What to work on
Please copy out every line of the listing below in which the word "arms" appears.

※

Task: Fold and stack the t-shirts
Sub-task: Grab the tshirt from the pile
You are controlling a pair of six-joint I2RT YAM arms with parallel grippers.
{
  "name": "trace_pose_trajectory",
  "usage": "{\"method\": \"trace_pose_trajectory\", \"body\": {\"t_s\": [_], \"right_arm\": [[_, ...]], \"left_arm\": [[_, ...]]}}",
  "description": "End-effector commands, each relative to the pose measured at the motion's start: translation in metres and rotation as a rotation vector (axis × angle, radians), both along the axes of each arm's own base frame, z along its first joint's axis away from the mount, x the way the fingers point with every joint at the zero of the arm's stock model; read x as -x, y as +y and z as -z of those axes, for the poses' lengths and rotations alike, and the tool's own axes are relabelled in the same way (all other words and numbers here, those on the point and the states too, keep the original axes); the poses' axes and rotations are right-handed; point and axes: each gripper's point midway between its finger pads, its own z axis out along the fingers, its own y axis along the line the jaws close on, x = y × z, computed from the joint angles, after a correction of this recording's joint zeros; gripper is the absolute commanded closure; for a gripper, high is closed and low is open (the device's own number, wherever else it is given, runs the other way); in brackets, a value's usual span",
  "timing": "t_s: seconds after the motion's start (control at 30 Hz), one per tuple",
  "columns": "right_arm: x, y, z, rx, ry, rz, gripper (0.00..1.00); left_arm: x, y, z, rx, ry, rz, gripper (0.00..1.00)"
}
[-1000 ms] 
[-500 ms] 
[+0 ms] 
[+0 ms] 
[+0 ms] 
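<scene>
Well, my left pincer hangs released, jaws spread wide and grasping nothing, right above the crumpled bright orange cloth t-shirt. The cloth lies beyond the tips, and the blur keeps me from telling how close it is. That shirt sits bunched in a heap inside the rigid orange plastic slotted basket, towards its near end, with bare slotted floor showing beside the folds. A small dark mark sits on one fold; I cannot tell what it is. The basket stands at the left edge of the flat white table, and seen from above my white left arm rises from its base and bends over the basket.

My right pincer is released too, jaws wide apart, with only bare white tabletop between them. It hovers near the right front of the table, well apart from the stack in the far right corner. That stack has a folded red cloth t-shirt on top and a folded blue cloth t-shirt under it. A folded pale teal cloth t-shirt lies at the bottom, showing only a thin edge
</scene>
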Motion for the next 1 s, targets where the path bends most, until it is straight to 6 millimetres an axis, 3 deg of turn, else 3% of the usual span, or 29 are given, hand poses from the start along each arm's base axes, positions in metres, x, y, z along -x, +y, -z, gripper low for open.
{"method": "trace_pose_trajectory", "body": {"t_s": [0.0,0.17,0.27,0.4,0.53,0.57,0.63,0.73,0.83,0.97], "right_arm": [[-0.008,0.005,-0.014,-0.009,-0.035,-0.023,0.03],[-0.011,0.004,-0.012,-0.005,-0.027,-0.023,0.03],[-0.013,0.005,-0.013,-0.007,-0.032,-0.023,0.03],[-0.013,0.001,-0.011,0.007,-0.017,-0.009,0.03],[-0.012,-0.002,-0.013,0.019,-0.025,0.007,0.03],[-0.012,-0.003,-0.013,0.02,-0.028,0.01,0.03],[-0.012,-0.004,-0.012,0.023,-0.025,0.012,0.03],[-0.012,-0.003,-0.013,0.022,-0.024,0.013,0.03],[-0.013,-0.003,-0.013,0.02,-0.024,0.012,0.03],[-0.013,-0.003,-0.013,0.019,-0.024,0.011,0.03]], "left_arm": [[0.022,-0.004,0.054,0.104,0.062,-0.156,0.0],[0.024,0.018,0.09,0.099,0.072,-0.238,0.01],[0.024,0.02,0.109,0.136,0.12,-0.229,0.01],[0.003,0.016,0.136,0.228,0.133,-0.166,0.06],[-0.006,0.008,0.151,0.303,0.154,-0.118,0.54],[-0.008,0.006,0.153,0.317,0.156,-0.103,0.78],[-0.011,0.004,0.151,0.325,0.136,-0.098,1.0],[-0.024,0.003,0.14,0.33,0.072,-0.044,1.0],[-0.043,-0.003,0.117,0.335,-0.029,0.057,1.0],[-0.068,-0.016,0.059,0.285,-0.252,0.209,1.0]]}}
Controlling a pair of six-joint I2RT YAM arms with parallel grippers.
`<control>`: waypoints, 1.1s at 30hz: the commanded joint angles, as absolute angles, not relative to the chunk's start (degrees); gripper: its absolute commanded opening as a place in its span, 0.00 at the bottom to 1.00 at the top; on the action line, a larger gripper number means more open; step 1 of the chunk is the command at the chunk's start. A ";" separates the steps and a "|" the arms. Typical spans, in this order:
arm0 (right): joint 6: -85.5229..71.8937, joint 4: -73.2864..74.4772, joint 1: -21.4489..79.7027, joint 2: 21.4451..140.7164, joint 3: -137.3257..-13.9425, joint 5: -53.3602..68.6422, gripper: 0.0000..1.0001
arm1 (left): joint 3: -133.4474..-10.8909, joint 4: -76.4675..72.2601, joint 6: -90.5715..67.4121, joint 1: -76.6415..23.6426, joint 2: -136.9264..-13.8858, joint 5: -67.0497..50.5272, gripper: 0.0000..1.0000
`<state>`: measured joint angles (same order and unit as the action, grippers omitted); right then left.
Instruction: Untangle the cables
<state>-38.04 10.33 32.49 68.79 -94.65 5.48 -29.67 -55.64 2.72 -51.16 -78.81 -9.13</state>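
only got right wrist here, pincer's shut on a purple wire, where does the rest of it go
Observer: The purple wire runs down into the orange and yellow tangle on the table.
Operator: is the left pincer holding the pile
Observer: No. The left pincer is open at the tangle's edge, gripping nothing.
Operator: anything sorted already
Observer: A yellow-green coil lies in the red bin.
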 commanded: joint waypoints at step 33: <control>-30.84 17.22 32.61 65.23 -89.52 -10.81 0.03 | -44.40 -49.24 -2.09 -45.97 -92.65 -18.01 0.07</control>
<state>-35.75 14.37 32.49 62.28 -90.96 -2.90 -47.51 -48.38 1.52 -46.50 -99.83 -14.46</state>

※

Result of the exercise
You are controlling a pair of six-joint I2RT YAM arms with parallel grippers.
Controlling a pair of six-joint I2RT YAM arms with parallel grippers.
`<control>`: waypoints, 1.1s at 30hz: the commanded joint angles, as absolute angles, not relative to the chunk's start (degrees); gripper: its absolute commanded opening as a place in its span, 0.00 at the bottom to 1.00 at the top; on the action line, a larger gripper number means more open; step 1 of the chunk is the command at the chunk's start. A ";" separates the steps and a "|" the arms. Typical spans, in this order:

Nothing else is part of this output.